I've seen these snap swivels that make it pretty easy to change between leaders, which will work fine with a popping cork rig, but I'm wondering if a swivel will deter fish from taking the live shrimp, or lure, or Gulp. In other words, will I have the wrong presentation if I attach my hook or jighead to the swivel eyelet? Do I need to always tie the lure, et al, directly to the main line?

I just need a quick way to switch between top water lure and popping cork, etc. I'm sure I missed a fish or two while I was retying my line.

Thanks.


----------



## dabutcher (Apr 19, 2008)

I would bring the different rods. I always have at least 6 differnt rods rigged with different baits. My main 4 are rigged with a topwater (super spook jr), 1/4 ounce jighead (baby bass colored fluke) , suspending twitch bait (mirrodine or catch 200), and a 1/4 ounce spoon.


----------



## BASSTRACKER66 (Oct 2, 2007)

Nathar----------
As you grow more experienced with fishing--(Rods)--i think you will find that there is no such thing--for most fisherman--as a One Size Fits All Fishing Rod. That is one reason a lot of us have more rods than Money---Good Luck to you-----------BT66


----------



## fisheye48 (Sep 28, 2007)

i would always keep 4-8 rods rigged on the boat at all time. I would have some rigged for top water, popping cork, dock fishing, open flats. I would normally keep 2 of the same thing rigged so if i broke off i wouldnt have to re-rig. For top water i use a med-light-med rod. That way i wont rip the lure out of his mouth. My dock rod is a med-heavy. I use the med-heavy so that i can put the screws to the fish so i dont get run around the dock and get broke off and put the max amount of pressure on the fish. my popping cork and open flats rods are pretty much the same just a difference in length. I use a longer rod for open flats/sight fishing that way i can make a longer cast. They are both a med action rod, because on the open flat there isnt anything for them to break me off on and i can let them get tired on all their own. hope this helps...alot of it is personal preference so fish with what you like


----------



## nathar (Jun 25, 2009)

Thanks everyone! I was thinking that a dedicated rod for each type was the way to go. And my gut instinct that the snap swivel deters the fish is correct?

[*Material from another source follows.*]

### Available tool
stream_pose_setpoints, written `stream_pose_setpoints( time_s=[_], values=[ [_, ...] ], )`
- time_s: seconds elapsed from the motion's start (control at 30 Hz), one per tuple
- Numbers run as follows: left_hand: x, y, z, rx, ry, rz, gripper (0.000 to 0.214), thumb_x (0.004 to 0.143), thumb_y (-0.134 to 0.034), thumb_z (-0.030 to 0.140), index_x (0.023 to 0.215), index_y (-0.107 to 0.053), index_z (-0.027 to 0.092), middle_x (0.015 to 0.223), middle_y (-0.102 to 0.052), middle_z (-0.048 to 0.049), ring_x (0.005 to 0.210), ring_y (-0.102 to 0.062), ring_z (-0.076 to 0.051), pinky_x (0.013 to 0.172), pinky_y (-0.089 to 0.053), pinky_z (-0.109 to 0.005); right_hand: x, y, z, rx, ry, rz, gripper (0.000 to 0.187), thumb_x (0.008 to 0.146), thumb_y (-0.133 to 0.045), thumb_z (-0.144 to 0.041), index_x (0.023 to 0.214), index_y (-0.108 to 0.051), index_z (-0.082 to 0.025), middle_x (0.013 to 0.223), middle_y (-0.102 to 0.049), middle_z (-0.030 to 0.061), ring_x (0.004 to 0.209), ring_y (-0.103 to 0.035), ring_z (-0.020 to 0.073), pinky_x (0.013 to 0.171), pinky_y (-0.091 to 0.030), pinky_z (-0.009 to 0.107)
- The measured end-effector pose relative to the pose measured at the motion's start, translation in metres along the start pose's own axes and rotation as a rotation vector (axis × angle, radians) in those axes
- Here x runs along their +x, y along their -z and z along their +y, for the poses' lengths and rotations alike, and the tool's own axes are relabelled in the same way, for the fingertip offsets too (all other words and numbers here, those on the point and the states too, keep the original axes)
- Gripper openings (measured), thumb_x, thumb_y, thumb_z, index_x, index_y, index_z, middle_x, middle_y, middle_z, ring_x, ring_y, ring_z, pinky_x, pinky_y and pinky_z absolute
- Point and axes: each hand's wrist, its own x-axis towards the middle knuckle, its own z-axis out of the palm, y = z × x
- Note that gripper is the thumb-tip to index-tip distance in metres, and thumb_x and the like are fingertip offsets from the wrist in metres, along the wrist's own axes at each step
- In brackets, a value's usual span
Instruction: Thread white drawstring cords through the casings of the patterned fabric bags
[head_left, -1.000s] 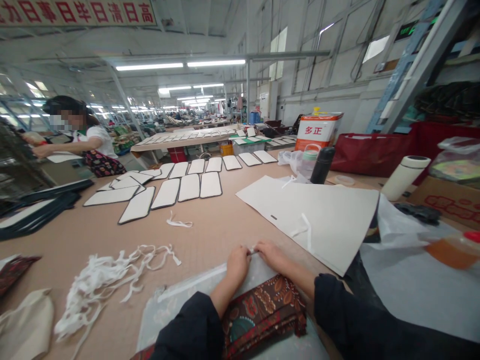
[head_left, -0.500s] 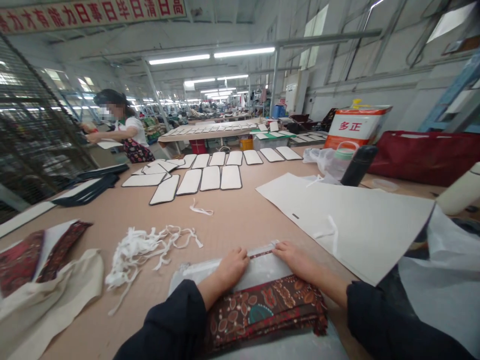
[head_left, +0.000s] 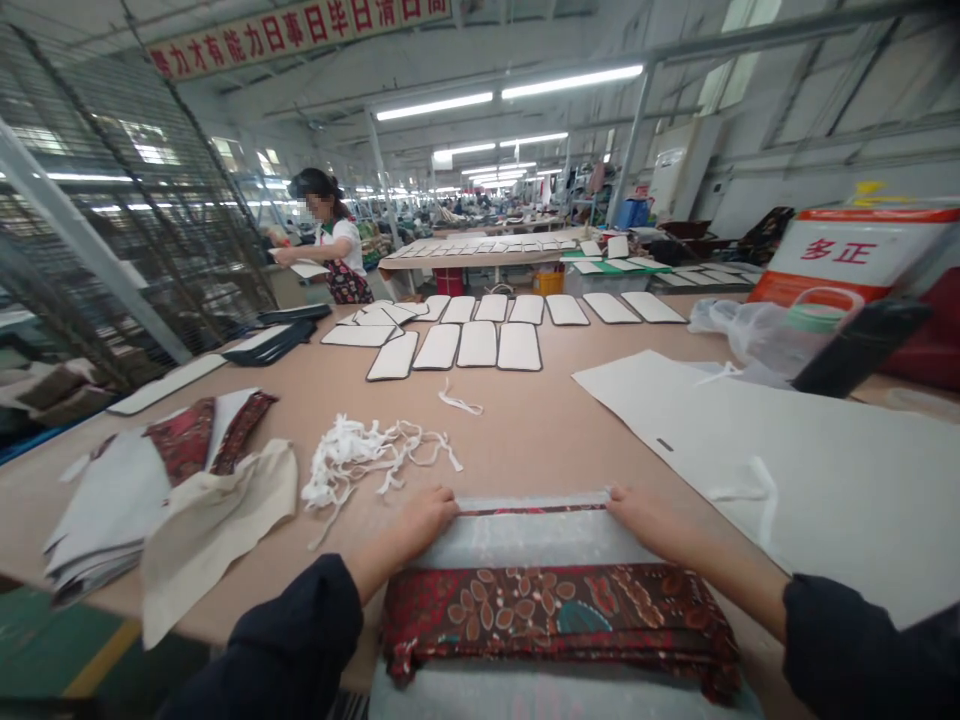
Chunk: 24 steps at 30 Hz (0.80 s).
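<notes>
At the far left stands a wire mesh screen (head_left: pixel 142 210). In front of it, on the near left part of the brown worktop (head_left: pixel 525 440), lies a pile of pale cloth (head_left: pixel 112 500) with red patterned pieces (head_left: pixel 184 440) on top. A crumpled cream cloth (head_left: pixel 225 520) overlaps its right side and hangs over the near edge. Farther back is a stack of dark-edged pieces (head_left: pixel 274 340), and beyond it a co-worker (head_left: pixel 345 250) in a white top and flowered apron holds up a white piece. Next comes a tangled heap of white ties (head_left: pixel 349 460).

Just right of the heap, the left hand (head_left: pixel 420 525) rests at the far left corner of a grey-white sheet (head_left: pixel 540 540), palm down with fingers together and slightly bent; whether it pinches the edge cannot be told. Between the hands, a narrow patterned strip (head_left: pixel 532 510) runs along the sheet's far edge. Nearer the body, a folded brown and red patterned cloth (head_left: pixel 562 600) lies across the sheet. Beyond, a single tie (head_left: pixel 459 403) lies before rows of white pads (head_left: pixel 478 345) with dark borders. The right hand (head_left: pixel 641 515) is at the far right corner of the sheet, fingers curled inward; its grip too cannot be made out.

To the right are a large pale board (head_left: pixel 817 450) with a white strap (head_left: pixel 769 500) on it, a clear plastic bag (head_left: pixel 750 330), an orange and white tin (head_left: pixel 840 250) and a tilted black bottle (head_left: pixel 862 345).
</notes>
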Motion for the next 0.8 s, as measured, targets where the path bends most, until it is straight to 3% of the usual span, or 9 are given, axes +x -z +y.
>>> stream_pose_setpoints(
  time_s=[0.1, 0.17, 0.27, 0.37, 0.47, 0.57, 0.7, 0.8],
  values=[
    [0.004, 0.001, -0.004, -0.063, 0.062, 0.017, 0.016, 0.081, -0.048, 0.019, 0.085, -0.063, 0.022, 0.087, -0.059, -0.0011, 0.085, -0.05, -0.016, 0.078, -0.034, -0.027, 0.03, 0.011, -0.049, -0.044, 0.127, -0.092, 0.026, 0.076, -0.04, -0.007, 0.082, -0.065, -0.014, 0.088, -0.062, 0.0137, 0.081, -0.056, 0.0215, 0.071, -0.039, 0.029],
    [0.007, 0.001, -0.005, -0.083, 0.092, 0.017, 0.014, 0.079, -0.051, 0.021, 0.085, -0.064, 0.022, 0.086, -0.061, -0.0015, 0.085, -0.052, -0.017, 0.08, -0.033, -0.029, 0.05, 0.01, -0.093, 0.055, 0.227, -0.092, 0.022, 0.079, -0.044, -0.017, 0.09, -0.063, -0.017, 0.092, -0.062, 0.0108, 0.084, -0.056, 0.0207, 0.071, -0.038, 0.028],
    [0.009, 0.003, -0.003, -0.076, 0.132, 0.006, 0.015, 0.079, -0.051, 0.022, 0.083, -0.065, 0.023, 0.085, -0.063, -0.0019, 0.084, -0.053, -0.018, 0.08, -0.034, -0.03, 0.073, -0.004, -0.152, 0.128, 0.311, -0.037, 0.02, 0.08, -0.048, -0.027, 0.092, -0.061, -0.018, 0.092, -0.062, 0.0083, 0.087, -0.055, 0.0204, 0.071, -0.038, 0.027],
    [0.008, 0.002, -0.002, -0.065, 0.155, 0.009, 0.016, 0.079, -0.05, 0.022, 0.082, -0.066, 0.021, 0.086, -0.063, -0.0029, 0.086, -0.053, -0.019, 0.082, -0.034, -0.032, 0.086, -0.024, -0.184, 0.103, 0.268, 0.063, 0.02, 0.081, -0.048, -0.031, 0.091, -0.058, -0.017, 0.091, -0.061, 0.0086, 0.087, -0.054, 0.0209, 0.071, -0.039, 0.027],
    [0.006, 0.0, -0.003, -0.077, 0.146, 0.022, 0.016, 0.078, -0.05, 0.02, 0.08, -0.066, 0.021, 0.084, -0.063, -0.0021, 0.086, -0.053, -0.018, 0.083, -0.032, -0.032, 0.089, -0.034, -0.18, 0.028, 0.287, 0.085, 0.015, 0.083, -0.044, -0.022, 0.089, -0.057, -0.017, 0.091, -0.06, 0.009, 0.088, -0.053, 0.0201, 0.073, -0.038, 0.026],
    [0.005, -0.002, -0.008, -0.095, 0.105, 0.046, 0.016, 0.077, -0.05, 0.018, 0.077, -0.065, 0.023, 0.082, -0.063, -0.0006, 0.085, -0.053, -0.017, 0.087, -0.03, -0.031, 0.082, -0.031, -0.15, -0.039, 0.307, 0.037, 0.018, 0.081, -0.04, -0.012, 0.088, -0.056, -0.017, 0.089, -0.06, 0.0092, 0.086, -0.053, 0.0196, 0.073, -0.037, 0.026],
    [0.004, -0.002, -0.015, -0.122, 0.06, 0.043, 0.014, 0.074, -0.054, 0.016, 0.075, -0.065, 0.024, 0.08, -0.063, 0.0003, 0.085, -0.052, -0.017, 0.09, -0.027, -0.032, 0.07, -0.016, -0.114, -0.06, 0.232, -0.053, 0.023, 0.078, -0.037, -0.007, 0.087, -0.056, -0.016, 0.088, -0.06, 0.0097, 0.083, -0.054, 0.0199, 0.069, -0.037, 0.027],
    [0.003, 0.0, -0.015, -0.105, 0.05, 0.026, 0.013, 0.074, -0.055, 0.017, 0.076, -0.066, 0.024, 0.081, -0.063, -0.0003, 0.087, -0.05, -0.018, 0.093, -0.025, -0.035, 0.069, -0.011, -0.123, -0.059, 0.232, -0.078, 0.023, 0.078, -0.038, -0.007, 0.089, -0.057, -0.016, 0.09, -0.06, 0.0102, 0.084, -0.053, 0.0199, 0.068, -0.037, 0.027]
  ],
)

I like the Zebco 733 with 20 lb Cajun line. It's only $29 on Amazon, so I think I can afford the different setups.


----------



## BASSTRACKER66 (Oct 2, 2007)

Nathar--------
May i give you some advice---buy the very best Fishing Equiptment you can afford---take good care of it (learn how to clean/repair reels) and replace eyes on rods--you may still be using some of it when you are as old as i am---------:whistling:


----------



## fishn4fun (May 11, 2008)

I generally keep 3 rods when I'm inshore a top water 1 with 1/8th oz jig head with some sort of soft plastic and 1 with a 3/8 oz jig head with soft plastic for fishing right on bottom


----------



## Tyler Massey (Oct 2, 2007)

nathar said:


> And my gut instinct that the snap swivel deters the fish is correct?


I always try to use the least amount of treminal tackle as possible.


----------



## Charlie2 (Oct 2, 2007)

tmass said:


> I always try to use the least amount of treminal tackle as possible.




IMO, swivels are overused.

I use a black Genie clip. They are strong, small and won't deter fish from biting. JMHO C2


----------